Happy Tuesday Y'all!
While I sit here eagerly awaiting my show this evening (what a better way to spice up a boring ol' Tuesday then to do a little stripping?) I find myself (as I have for the past few months) struggling with the idea of neo burlesque vs. classic.
Yes, yes I know. This is a age old burlesque argument, and I hate to add fuel to the fire.
That being said, I think it is a predicament that so many performers encounter and a question with no true answer.
Now, before I even continue typing I should add the disclaimer that I am a NOVICE performer. In burlesque years I consider myself an infant. While this by no means speaks to my dedication nor my passion it does speak to my exposure to the wide, wide world that is stripping and performance art.
When I began my burlesque career I was more than determined to be a neo performer. I wanted to push the boundaries of what it mean to strip, what sexy is, how we define sensuality. I remember in my very first burlesque workshop telling Maria Bella (my burlesque mommy) I was" interested in the boundary between sex and death". Oh yeah, I was that student.
The very idea of classic burlesque was off putting to me. It seemed antiquated, a dying art without a cause or motivation. I had difficulty understanding why one would want to execute a stocking pull when they could stab balloon babies instead. Why corsets when one could don a cargo jacket or internal organs? Thus, I leaped boldly into the world of neo-burlesque.
However, as if it was a direct mirror of my collegiate years, as my experience as an artist progressed I craved the fundamentals and core values of my art. As an undergraduate art student I focused for my first 3 years on conceptual performance art. I did everything from burying myself in the forest dirt to taking a bath in class before my peers. Yes, again, I was that student. However, in my last year I realized I had spent 3 years leaping at concept without any foundation to my practice. I barely knew how to paint, I couldn't sculpt to save my life... I was essentially a rebel without a cause. I spent my last year in my undergraduate career soaking up as much information as humanly possible. I took classes in every basic art I could; drawing, woodworking, you name it! If there were skills to learn I was ready and eager to absorb! I left college with a suitcase full of concept and a pocket full of product.
And now, once again I find myself in the same scenario. Entering my third year of burlesque and looking back I crave the foundation. I am craving the basics. Truly, I feel this all comes from my own discomfort.
As artists, often we don't allow ourselves to be taken seriously, as this means we are seriously judged. If I allow myself to embody sex on stage I have to be ready and open for the audience to absorb me as I am. Live in the discomfort. Sydni Deveraux says, "I kept being pulled to try more classic styles, but I was also uncomfortable with it. (Tip: You need to sit with this discomfort... find out where it ultimately comes from. Then do something about it; own it, change it or discard whatever belief you have in there.)"
I have to allow myself to be uncomfortable with my own sexuality.
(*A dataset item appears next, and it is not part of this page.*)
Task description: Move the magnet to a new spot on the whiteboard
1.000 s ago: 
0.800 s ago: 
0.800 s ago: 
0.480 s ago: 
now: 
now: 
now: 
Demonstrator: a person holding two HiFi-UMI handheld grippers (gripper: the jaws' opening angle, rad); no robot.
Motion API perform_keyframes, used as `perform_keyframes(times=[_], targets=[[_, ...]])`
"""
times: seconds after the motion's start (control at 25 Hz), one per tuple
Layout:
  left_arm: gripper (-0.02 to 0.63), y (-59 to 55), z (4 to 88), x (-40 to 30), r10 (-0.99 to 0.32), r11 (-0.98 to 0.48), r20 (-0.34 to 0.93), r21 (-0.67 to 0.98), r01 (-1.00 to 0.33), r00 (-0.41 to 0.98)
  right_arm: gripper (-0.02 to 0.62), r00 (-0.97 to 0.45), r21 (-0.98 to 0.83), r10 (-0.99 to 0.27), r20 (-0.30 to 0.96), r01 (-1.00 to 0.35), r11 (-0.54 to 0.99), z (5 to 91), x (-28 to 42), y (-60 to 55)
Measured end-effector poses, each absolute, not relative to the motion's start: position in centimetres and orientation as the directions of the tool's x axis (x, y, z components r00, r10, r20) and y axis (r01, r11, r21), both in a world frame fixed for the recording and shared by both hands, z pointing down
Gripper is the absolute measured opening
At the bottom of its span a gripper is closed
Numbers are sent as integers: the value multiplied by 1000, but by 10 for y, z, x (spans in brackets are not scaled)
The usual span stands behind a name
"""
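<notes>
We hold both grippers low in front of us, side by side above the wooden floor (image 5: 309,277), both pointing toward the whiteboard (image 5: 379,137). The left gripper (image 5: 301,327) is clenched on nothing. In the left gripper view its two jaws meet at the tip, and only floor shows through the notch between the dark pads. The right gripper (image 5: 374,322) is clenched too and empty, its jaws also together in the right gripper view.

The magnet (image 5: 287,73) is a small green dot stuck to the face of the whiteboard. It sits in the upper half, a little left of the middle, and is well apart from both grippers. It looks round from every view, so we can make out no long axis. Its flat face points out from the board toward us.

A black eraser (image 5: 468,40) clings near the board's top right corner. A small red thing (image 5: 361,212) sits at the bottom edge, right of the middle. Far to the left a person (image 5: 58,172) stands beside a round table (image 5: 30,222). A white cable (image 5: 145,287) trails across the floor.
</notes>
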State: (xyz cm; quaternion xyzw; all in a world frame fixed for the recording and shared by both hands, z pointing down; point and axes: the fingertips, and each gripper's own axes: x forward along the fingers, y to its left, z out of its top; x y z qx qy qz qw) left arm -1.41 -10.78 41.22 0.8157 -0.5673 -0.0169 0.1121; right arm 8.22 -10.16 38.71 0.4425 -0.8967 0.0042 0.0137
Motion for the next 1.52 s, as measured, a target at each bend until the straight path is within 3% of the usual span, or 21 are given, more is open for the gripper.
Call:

I have to allow the audience to drink me in, Cherie Nuit in all her curvy, weird, sexy goodness.
I think the key to comfort is quality, and I mean that in all aspects of life. Create something of worth, something you feel comfortable living with. If it's burlesque create art of worth. Embody what sexy means to you and make it worth the audience's time. I am worth it, let me share my worth with the audience. Then, and only then, allow them to drink you in.
While I find myself tapping into the world of classic burlesque as a means to find quality (and for me, Cherie Nuit, I define that as a foundation and understanding of burlesque history) others may travel a very different path. I don't find either to be inherently right or wrong, but sooner or later we all must find quality on our road to creating Art. Yes Art with a capital A.
I still consider myself a neo performer. It doesn't matter how many times I pull a stocking nor gloves I peel, my roots are, and always will be, in boundary-pushing. I am find my calling in, as Kate Valentine says, in an art form for men, women, and everything above and in-between, "to be able to explore their sexuality outside that narrow definition of what we are all supposed to find attractive."
I want to create something of quality and be self-aware as an artist (if at this limited point in my career I can even call myself that). I want to do neo burlesque because I am pushing boundaries, not because I am uncomfortable giving myself to the audience. "Edgy" can be so broad. I consider myself edgy because I like to challenge my audience. Edgy can also be challenging an art form. Watch Lola Frost remove her shows at the 2013 Miss Exotic World competition. THAT was edgy. Watch Laurie Hagen strip in reverse. That was edgy. It is all about embodying quality, then allowing yourself to rest in the discomfort. When you feel that discomfort that is when you know you are truly challenging something.
To wrap up this rambling rant of a blog post I leave you with another quote from Kate Valentine's 2011 State of the Union Address, "Why not take that extra leap and try to be exceptional. Burlesque is not curing cancer, but it can be transformational and transporting if done right....The only way to preserve neo-burlesque as an art form is to create high professional standards within the genre…"
I love you all! Let's make something of quality!